What to produce —
Will you return, word for word, only the lines from the top of the data below down to and including the one with "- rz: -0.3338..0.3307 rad"?

Working data —
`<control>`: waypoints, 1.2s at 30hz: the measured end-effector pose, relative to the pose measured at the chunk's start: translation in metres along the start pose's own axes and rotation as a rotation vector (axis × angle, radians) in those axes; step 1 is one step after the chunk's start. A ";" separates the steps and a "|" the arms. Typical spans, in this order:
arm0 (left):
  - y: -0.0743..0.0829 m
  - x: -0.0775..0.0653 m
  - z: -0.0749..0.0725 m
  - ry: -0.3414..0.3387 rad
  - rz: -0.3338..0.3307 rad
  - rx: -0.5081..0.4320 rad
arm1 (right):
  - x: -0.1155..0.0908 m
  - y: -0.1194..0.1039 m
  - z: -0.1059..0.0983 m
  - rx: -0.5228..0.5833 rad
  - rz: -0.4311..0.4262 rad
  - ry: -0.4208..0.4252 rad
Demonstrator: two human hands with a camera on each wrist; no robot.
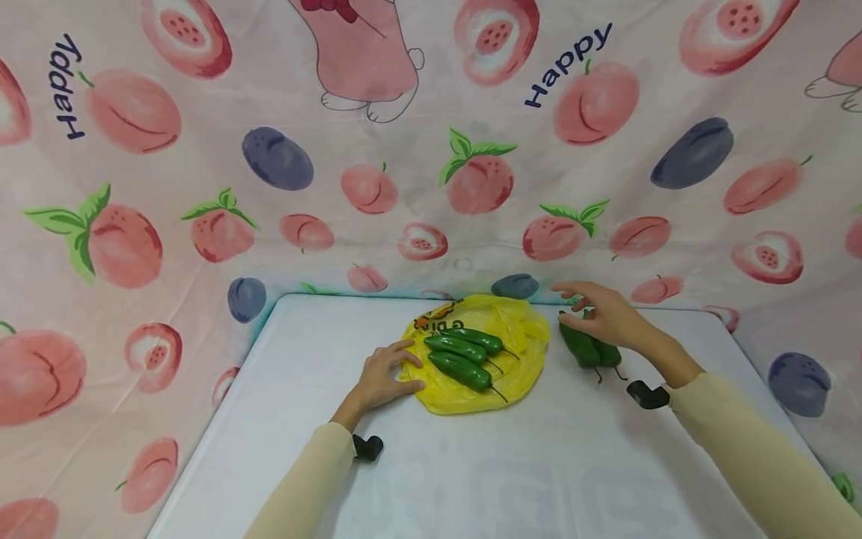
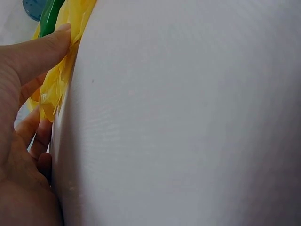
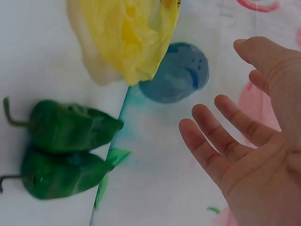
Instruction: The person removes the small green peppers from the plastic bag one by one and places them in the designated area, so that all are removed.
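Note:
A crumpled yellow plastic bag (image 1: 518,385) lies flat on the white table, and three long green chili peppers (image 1: 461,370) rest on top of it, their stems toward the lower right. At the bag's left edge, my left hand (image 1: 378,376) touches the plastic with its thumb and fingers apart. My right hand (image 1: 609,318) hovers above two broader green peppers (image 1: 581,344) at the bag's right, partly covering them in the head view. The right wrist view shows these peppers (image 3: 70,129) side by side, apart from the spread fingers (image 3: 211,132), which hold nothing.
Behind the white table (image 1: 512,479) hangs a pink cloth (image 1: 417,150) printed with peaches and plums. The bag and peppers are near the table's back edge. A small black device (image 1: 648,394) sits at the right wrist, another (image 1: 368,448) at the left.

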State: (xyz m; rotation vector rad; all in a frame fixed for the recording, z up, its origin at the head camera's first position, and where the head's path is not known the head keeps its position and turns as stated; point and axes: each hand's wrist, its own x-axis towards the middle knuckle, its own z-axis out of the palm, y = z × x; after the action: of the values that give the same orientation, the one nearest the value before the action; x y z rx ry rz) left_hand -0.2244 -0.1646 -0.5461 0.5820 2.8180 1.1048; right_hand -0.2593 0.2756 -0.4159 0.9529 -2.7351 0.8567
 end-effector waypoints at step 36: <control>0.002 0.000 0.000 -0.006 -0.019 -0.009 | 0.069 -0.035 0.058 0.129 0.031 -0.237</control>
State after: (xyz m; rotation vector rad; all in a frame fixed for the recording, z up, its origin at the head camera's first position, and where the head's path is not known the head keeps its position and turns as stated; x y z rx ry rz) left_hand -0.2234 -0.1634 -0.5448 0.5560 2.8056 1.1104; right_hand -0.2888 0.1839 -0.4276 1.1037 -2.9285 0.9963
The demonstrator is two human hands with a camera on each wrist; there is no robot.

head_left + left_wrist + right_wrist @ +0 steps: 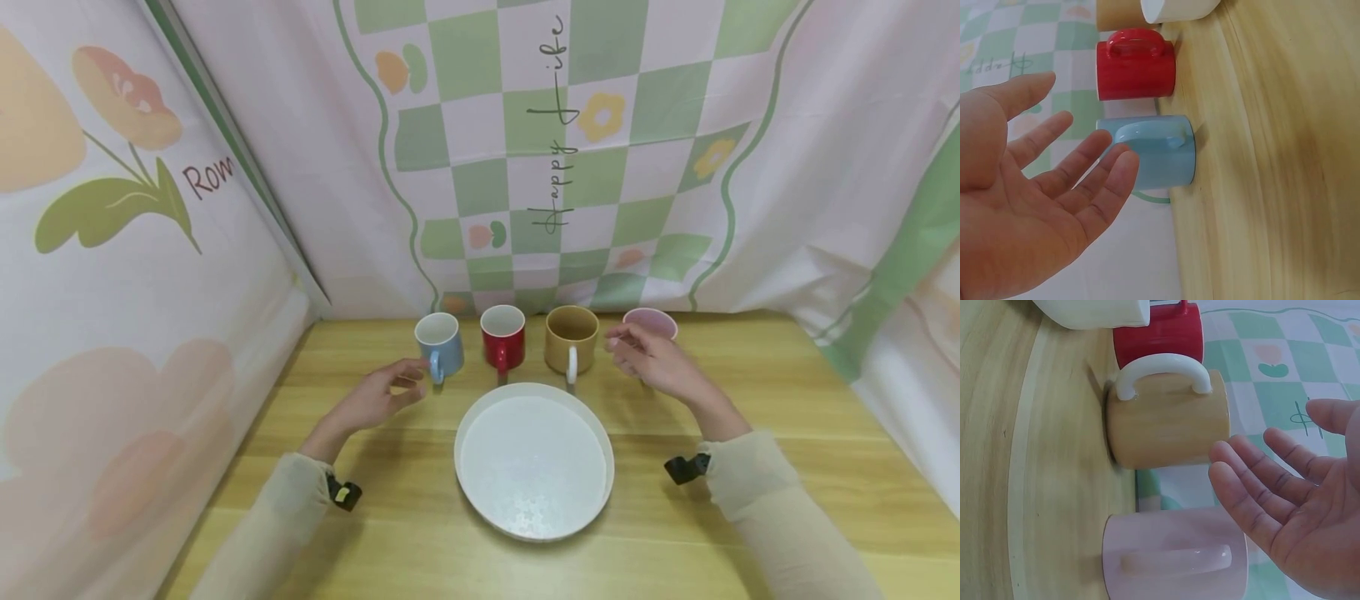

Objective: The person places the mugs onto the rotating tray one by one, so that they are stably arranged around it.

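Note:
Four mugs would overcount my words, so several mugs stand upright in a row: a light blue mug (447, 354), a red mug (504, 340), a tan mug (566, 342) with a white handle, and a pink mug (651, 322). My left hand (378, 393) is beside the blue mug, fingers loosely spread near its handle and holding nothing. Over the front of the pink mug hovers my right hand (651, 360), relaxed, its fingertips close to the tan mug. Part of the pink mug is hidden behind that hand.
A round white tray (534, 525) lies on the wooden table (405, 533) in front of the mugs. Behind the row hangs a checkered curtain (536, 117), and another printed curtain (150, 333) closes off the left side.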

Expected answer —
`<control>`: waypoints, 1.2s at 30hz: the measured end-effector pose, relative to the pose measured at the chunk's start: translation in metres along the start pose's own axes and rotation as a rotation vector (axis × angle, radians) in those axes; step 1 is one step after the chunk's start. A ";" separates the steps and a "|" the arms. Typical spans, in this order:
arm0 (left):
  - y: -0.0743..0.0829 m
  - x: -0.0775..0.0653 m
  - z: -0.0749..0.0725 m
  - ry: -0.3414..0.3387 rad
  - rz: -0.3338..0.3307 rad

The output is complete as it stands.